Activity:
Only an exact repetition of all the entries will be accepted.

BEGIN Provided records

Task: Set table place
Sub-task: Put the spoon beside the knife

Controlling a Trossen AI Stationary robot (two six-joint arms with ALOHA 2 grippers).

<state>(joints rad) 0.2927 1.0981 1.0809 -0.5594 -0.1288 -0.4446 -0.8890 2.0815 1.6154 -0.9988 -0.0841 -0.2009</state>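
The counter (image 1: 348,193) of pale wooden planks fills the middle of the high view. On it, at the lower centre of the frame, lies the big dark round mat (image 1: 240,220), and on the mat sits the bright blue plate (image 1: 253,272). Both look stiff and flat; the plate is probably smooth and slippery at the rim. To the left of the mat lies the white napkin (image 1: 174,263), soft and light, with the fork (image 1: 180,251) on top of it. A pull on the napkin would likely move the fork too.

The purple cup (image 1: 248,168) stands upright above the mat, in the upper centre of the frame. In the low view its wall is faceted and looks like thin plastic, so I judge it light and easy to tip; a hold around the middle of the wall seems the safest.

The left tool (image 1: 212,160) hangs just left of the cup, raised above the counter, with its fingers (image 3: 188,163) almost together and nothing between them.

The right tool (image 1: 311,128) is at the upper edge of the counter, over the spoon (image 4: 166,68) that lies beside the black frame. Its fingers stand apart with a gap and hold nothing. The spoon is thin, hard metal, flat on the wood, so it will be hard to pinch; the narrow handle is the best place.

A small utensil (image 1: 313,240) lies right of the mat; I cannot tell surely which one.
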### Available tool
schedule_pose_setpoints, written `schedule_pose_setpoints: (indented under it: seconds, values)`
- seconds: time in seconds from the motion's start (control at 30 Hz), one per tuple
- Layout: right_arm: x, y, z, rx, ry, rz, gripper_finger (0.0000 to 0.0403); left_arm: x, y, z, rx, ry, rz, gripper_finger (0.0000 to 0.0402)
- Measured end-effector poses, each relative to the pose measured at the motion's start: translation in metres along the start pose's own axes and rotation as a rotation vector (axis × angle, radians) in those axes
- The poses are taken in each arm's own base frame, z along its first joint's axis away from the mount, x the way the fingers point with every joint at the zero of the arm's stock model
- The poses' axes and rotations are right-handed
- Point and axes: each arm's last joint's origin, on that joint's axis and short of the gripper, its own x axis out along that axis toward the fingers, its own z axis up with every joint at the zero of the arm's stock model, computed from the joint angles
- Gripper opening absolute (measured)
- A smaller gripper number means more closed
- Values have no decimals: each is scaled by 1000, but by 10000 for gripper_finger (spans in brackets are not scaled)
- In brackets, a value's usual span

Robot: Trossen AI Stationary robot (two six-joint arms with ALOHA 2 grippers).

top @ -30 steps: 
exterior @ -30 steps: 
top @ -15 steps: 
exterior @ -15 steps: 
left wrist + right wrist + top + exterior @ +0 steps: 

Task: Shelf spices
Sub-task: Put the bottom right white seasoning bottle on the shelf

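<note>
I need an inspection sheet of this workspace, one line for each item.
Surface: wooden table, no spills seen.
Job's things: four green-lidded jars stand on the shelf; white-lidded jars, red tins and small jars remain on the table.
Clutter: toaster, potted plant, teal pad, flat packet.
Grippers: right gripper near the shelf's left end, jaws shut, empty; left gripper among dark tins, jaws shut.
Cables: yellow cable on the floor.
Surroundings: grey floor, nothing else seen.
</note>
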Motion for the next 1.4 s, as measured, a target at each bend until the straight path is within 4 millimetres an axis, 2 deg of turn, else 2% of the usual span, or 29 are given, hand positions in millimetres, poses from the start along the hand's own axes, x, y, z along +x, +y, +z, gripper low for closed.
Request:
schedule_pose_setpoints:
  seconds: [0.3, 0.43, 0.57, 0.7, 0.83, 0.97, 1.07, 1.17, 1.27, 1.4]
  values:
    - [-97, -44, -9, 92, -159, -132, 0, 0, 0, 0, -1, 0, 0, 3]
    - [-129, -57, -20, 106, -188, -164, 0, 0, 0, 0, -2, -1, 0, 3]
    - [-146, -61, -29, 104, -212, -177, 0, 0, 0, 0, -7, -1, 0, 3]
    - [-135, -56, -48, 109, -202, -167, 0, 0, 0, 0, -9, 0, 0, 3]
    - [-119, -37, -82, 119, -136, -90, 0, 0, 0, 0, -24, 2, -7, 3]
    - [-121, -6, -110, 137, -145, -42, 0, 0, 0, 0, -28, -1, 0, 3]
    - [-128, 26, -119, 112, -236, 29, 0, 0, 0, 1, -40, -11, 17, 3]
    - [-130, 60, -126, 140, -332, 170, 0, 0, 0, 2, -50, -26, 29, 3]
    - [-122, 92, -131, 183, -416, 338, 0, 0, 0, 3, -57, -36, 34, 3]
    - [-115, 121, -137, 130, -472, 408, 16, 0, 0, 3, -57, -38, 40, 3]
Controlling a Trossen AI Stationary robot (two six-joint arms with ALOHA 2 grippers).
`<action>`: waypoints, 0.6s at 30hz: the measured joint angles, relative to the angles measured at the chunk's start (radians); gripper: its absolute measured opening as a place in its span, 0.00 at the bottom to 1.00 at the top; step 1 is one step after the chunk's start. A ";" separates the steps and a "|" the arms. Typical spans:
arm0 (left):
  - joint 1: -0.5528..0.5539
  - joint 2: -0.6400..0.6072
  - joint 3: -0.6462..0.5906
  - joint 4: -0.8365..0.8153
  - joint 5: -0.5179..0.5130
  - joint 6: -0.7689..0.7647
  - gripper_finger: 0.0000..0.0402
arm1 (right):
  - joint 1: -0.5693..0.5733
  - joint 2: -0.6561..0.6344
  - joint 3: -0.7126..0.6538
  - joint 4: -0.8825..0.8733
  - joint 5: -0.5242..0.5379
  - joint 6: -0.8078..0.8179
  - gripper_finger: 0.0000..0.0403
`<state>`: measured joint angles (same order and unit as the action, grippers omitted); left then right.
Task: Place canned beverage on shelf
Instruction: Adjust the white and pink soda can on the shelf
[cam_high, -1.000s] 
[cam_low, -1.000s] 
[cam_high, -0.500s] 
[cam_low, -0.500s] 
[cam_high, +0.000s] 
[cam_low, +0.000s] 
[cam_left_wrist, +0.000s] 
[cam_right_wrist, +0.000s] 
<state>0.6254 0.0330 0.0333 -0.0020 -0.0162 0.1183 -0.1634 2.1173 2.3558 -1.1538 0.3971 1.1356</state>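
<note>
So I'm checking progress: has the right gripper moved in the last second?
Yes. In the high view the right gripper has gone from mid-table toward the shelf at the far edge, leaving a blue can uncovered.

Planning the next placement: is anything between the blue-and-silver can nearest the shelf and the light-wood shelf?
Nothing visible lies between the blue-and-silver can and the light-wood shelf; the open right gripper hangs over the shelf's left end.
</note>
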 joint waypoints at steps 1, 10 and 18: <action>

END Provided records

Exercise answer:
Task: Set table place
Sub-task: Put the spoon beside the knife

Controlling a Trossen AI Stationary robot (two six-joint arms with ALOHA 2 grippers).

<state>(joints rad) 0.2927 1.0981 1.0809 -0.5594 -0.1288 -0.4446 -0.8890 2.0815 1.6154 -0.9988 -0.0841 -0.2009</state>
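The counter (image 1: 348,193) of pale wooden planks fills the middle of the high view. On it, at the lower centre of the frame, lies the big dark round mat (image 1: 240,220), and on the mat sits the bright blue plate (image 1: 253,272). Both look stiff and flat; the plate is probably smooth and slippery at the rim. To the left of the mat lies the white napkin (image 1: 174,263), soft and light, with the fork (image 1: 180,251) on top of it. A pull on the napkin would likely move the fork too.

The purple cup (image 1: 248,168) stands upright above the mat, in the upper centre of the frame. In the low view its wall is faceted and looks like thin plastic, so I judge it light and easy to tip; a hold around the middle of the wall seems the safest.

The left tool (image 1: 212,160) hangs just left of the cup, raised above the counter, with its fingers (image 3: 188,163) almost together and nothing between them.

The right tool (image 1: 311,128) is at the upper edge of the counter, over the spoon (image 4: 166,68) that lies beside the black frame. Its fingers stand apart with a gap and hold nothing. The spoon is thin, hard metal, flat on the wood, so it will be hard to pinch; the narrow handle is the best place.

A small utensil (image 1: 313,240) lies right of the mat; I cannot tell surely which one.
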### Available tool
schedule_pose_setpoints, written `schedule_pose_setpoints: (indented under it: seconds, values)`
- seconds: time in seconds from the motion's start (control at 30 Hz), one per tuple
- Layout: right_arm: x, y, z, rx, ry, rz, gripper_finger (0.0000 to 0.0403); left_arm: x, y, z, rx, ry, rz, gripper_finger (0.0000 to 0.0402)
- Measured end-effector poses, each relative to the pose measured at the motion's start: translation in metres along the start pose's own axes and rotation as a rotation vector (axis × angle, radians) in those axes
- The poses are taken in each arm's own base frame, z along its first joint's axis away from the mount, x the way the fingers point with every joint at the zero of the arm's stock model
- The poses' axes and rotations are right-handed
- Point and axes: each arm's last joint's origin, on that joint's axis and short of the gripper, its own x axis out along that axis toward the fingers, its own z axis up with every joint at the zero of the arm's stock model, computed from the joint angles
- Gripper opening absolute (measured)
- A smaller gripper number means more closed
- Values have no decimals: each is scaled by 1000, but by 10000 for gripper_finger (spans in brackets are not scaled)
- In brackets, a value's usual span

Robot: Trossen AI Stationary robot (two six-joint arms with ALOHA 2 grippers).

top @ -30 steps: 
exterior @ -30 steps: 
top @ -15 steps: 
exterior @ -15 steps: 
left wrist + right wrist + top + exterior @ +0 steps: 

Task: Shelf spices
Sub-task: Put the bottom right white seasoning bottle on the shelf

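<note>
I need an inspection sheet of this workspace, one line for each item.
Surface: wooden table, no spills seen.
Job's things: four green-lidded jars stand on the shelf; white-lidded jars, red tins and small jars remain on the table.
Clutter: toaster, potted plant, teal pad, flat packet.
Grippers: right gripper near the shelf's left end, jaws shut, empty; left gripper among dark tins, jaws shut.
Cables: yellow cable on the floor.
Surroundings: grey floor, nothing else seen.
</note>
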Motion for the next 1.4 s, as measured, a target at each bend until the straight path is within 4 millimetres an axis, 2 deg of turn, else 2% of the usual span, or 29 are given, hand positions in millimetres, poses from the start along the hand's own axes, x, y, z along +x, +y, +z, gripper low for closed.
Request:
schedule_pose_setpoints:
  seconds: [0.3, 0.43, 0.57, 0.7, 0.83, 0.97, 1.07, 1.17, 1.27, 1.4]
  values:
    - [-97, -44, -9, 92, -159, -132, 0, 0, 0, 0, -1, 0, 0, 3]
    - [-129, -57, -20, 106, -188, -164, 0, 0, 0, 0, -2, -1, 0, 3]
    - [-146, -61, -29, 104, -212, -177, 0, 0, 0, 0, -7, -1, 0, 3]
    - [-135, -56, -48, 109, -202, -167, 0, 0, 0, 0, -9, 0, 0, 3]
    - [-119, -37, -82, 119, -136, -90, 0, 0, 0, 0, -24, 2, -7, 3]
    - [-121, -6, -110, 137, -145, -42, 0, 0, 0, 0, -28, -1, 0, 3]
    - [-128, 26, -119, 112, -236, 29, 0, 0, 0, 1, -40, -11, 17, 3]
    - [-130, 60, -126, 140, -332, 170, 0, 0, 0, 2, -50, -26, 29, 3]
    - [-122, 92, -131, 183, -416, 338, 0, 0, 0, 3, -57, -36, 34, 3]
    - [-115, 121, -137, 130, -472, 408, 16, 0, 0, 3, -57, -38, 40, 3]
Controlling a Trossen AI Stationary robot (two six-joint arms with ALOHA 2 grippers).
`<action>`: waypoints, 0.6s at 30hz: the measured joint angles, relative to the angles measured at the chunk's start (radians); gripper: its absolute measured opening as a place in its span, 0.00 at the bottom to 1.00 at the top; step 1 is one step after the chunk's start. A ";" separates the steps and a "|" the arms. Typical spans:
arm0 (left):
  - joint 1: -0.5528..0.5539
  - joint 2: -0.6400..0.6072
  - joint 3: -0.6462..0.5906
  - joint 4: -0.8365..0.8153
  - joint 5: -0.5179..0.5130
  - joint 6: -0.7689..0.7647
  - gripper_finger: 0.0000..0.0402
arm1 (right):
  - joint 1: -0.5693..0.5733
  - joint 2: -0.6561..0.6344
  - joint 3: -0.7126..0.6538
  - joint 4: -0.8825..0.8733
  - joint 5: -0.5242..0.5379
  - joint 6: -0.8078..0.8179
  - gripper_finger: 0.0000..0.0403
`<state>`: measured joint angles (same order and unit as the action, grippers omitted); left then right.
Task: Place canned beverage on shelf
Instruction: Adjust the white and pink soda can on the shelf
[cam_high, -1.000s] 
[cam_low, -1.000s] 
[cam_high, -0.500s] 
[cam_low, -0.500s] 
[cam_high, +0.000s] 
[cam_low, +0.000s] 
[cam_left_wrist, +0.000s] 
[cam_right_wrist, +0.000s] 
<state>0.6254 0.0330 0.0333 -0.0020 -0.0162 0.1183 -0.1634 2.1173 2.3558 -1.1538 0.3971 1.1356</state>
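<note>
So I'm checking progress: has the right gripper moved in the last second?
Yes. In the high view the right gripper has gone from mid-table toward the shelf at the far edge, leaving a blue can uncovered.

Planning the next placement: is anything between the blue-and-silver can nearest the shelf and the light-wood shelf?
Nothing visible lies between the blue-and-silver can and the light-wood shelf; the open right gripper hangs over the shelf's left end.
</note>
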 joint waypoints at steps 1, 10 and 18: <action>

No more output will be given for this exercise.